If your new business venture is a shop, pub or restaurant, there are a number of unique risks you will need to insure against.
Unlike an internet-based business or one run from an office, you will have greater contact with the public. And in the legally-aware society we live in, that exposes your business to a greater risk of being sued.
Before you sign the lease on your first premises, use this guide to the insurances you may need.
Why you need to be covered
The whole point of retail premises is to get customers into your shop or restaurant and buying things! But having customers tramping through the aisles is a risk. If there’s a box they could trip over, they will. If something could break and hurt them, it will. You might even find your business targeted by a scammer, who “accidentally on purpose” trips over something in store and makes a claim.
And if the customers aren’t risky enough, there are the employees. Retail and catering needs them to lift stuff and handle hot things. The risk of them being injured at work is higher. And because there is more likely to be a lot of cash on the premises, you are more open to employee fraud.
Finally, the premises themselves are your source of revenue. If you lose them you need protection to ensure your business survives, and is back up and running again quickly. Unlike a business based in an office, you can’t just work from home or a hotel.
These risks are nothing to be scared of; thousands of shops and restaurants successfully manage them each day. Here are the main types of insurance you can use to protect yourself.
Employer’s liability insurance
This is required by law as soon as you have your first employee, and has been since the 1960s. You are responsible for the health & safety of your staff at work, and may be held to be at blame if they are injured at work, or fall ill as a result of something they have done there.
Your employers’ liability insurance ensures you can meet any compensation claims.
Of course, having this insurance doesn’t mean you can ignore health & safety risks at work. You are duty bound to ensure employees don’t get hurt. This can be as simple as training them to lift heavy items properly, or if they must use a computer regularly, ensuring they have a suitable chair to sit correctly.
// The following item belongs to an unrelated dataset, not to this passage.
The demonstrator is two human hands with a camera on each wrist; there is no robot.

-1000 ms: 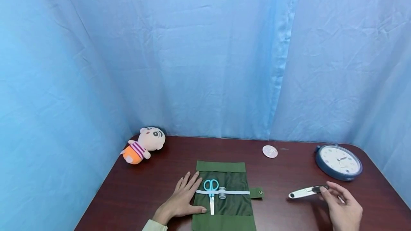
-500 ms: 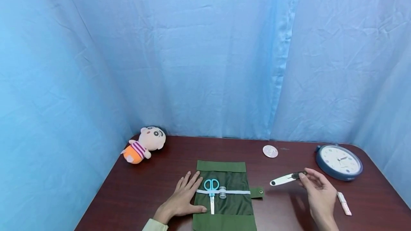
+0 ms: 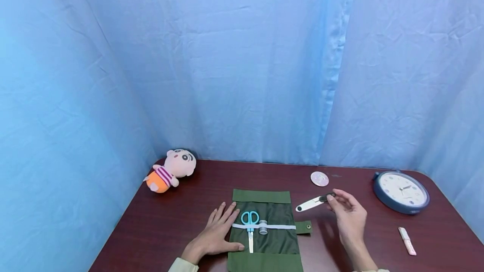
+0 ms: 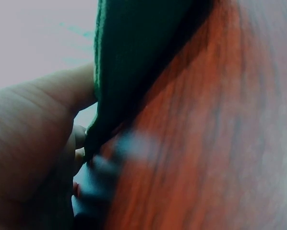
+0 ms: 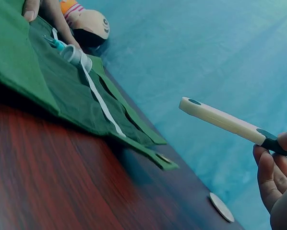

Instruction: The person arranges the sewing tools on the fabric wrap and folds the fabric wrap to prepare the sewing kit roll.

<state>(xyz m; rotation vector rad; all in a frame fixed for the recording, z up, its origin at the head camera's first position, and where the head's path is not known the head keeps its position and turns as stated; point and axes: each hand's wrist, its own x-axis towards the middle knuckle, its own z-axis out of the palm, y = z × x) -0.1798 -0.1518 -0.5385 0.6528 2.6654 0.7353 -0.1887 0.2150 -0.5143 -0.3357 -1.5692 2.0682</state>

Public liability insurance
This is a voluntary insurance, but it’s a false economy not to get it. If a customer does have an accident on your premises, no matter how small, the legal fees alone could cripple and destroy your start-up business.
Having public liability insurance will help you sleep at night! The price generally depends on the type of business you run, your turnover and the number of employees. For more details, read our guide explaining what public liability insurance is.
If you’re in the fortunate position of owning your premises rather than renting them, you will need to protect the building – just like you do your home.
Buildings policies tend to be compulsory when you take out a commercial mortgage, and are highly recommended. You don’t want to be the owner of an uninsured pile of rubble!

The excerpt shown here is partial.